Del otro lado, Vivian colgó inexplicablemente. Después de confirmar que Vivian no había sido secuestrada, Melissa también respiró aliviada.
—Vamos a echar un vistazo allí.
Melissa dijo impotente. Se volvió para mirar a Jaylin, que estaba a su lado.
—Ve al set primero.
—Todavía hay tiempo. Iré contigo, por si acaso —los ojos de Jaylin brillaron mientras le sonreía a Melissa.
—Siempre que no llegues tarde —Melissa asintió, y los tres se dirigieron al lugar que Vivian había mencionado.
Los tres se apresuraron, pero nadie respondió cuando llamaron a la puerta.
—¡Vivian! —Renita llamó, su expresión preocupada.
—¿No conoces la contraseña? —Melissa miró la cerradura en la puerta y sintió que le venía un dolor de cabeza.
—No lo sé —Renita se encogió de hombros impotente.

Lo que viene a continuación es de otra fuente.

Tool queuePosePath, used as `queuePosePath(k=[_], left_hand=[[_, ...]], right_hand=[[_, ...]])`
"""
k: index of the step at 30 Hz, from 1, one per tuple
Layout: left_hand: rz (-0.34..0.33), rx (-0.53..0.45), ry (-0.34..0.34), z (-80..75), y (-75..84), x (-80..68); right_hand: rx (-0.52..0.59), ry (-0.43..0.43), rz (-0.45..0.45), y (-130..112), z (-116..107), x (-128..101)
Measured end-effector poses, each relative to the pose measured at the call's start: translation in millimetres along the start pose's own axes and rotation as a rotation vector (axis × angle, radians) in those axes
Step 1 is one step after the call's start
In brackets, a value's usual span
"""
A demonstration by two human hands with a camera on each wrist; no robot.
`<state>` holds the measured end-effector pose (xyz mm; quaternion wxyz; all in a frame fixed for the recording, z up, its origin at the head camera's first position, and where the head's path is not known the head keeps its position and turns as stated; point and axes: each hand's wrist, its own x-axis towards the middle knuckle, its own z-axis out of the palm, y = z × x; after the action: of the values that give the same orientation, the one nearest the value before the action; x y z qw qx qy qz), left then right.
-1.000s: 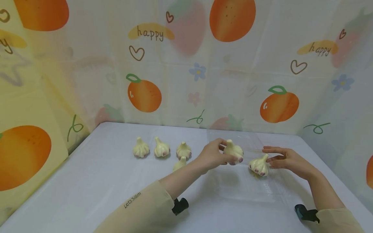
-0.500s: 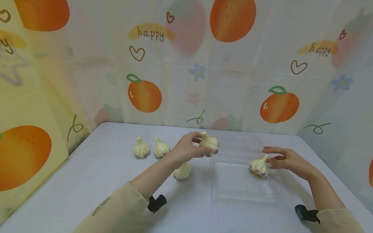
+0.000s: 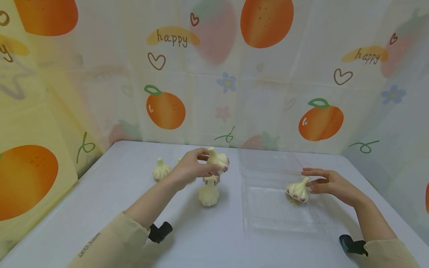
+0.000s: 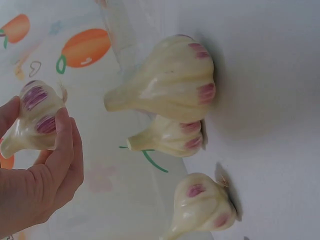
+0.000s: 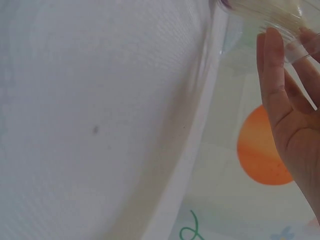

En ese momento, se escuchó un sonido proveniente del interior de la puerta. La puerta se abrió lentamente, y allí estaba Vivian.
Al ver que Vivian no estaba herida, Renita respiró aliviada y entró en su habitación.
—¿Qué te pasa? Vivian…
Sin embargo, antes de que Renita pudiera terminar su frase, vio el suelo cubierto de botellas de vino y muchas cosas dispersas en el piso.
—¿Qué hiciste?
Melissa dio un paso adelante y olió un fuerte olor a alcohol, lo que la hizo fruncir el ceño.
—¿Cuánto bebiste?
Vivian ya estaba apoyada en el sofá. Levantó perezosamente sus ojos, como si tuviera dolor de cabeza. Solo frunció el ceño y no respondió inmediatamente a Melissa.
—Vivian —la voz de Melissa se volvió más fría.
—Meli…
Vivian tosió. Cuando levantó la mano, tocó la botella de vino en la mesa. Luego cayó al suelo, y el vino en ella se derramó.
—Vivian, ¿estás loca?
La paciencia de Melissa finalmente alcanzó su límite en ese momento. Dio un paso adelante y agarró la muñeca de Vivian.
Sin embargo, escuchó a Vivian decir débilmente.
—¿Estará él sintiendo tanto dolor ahora?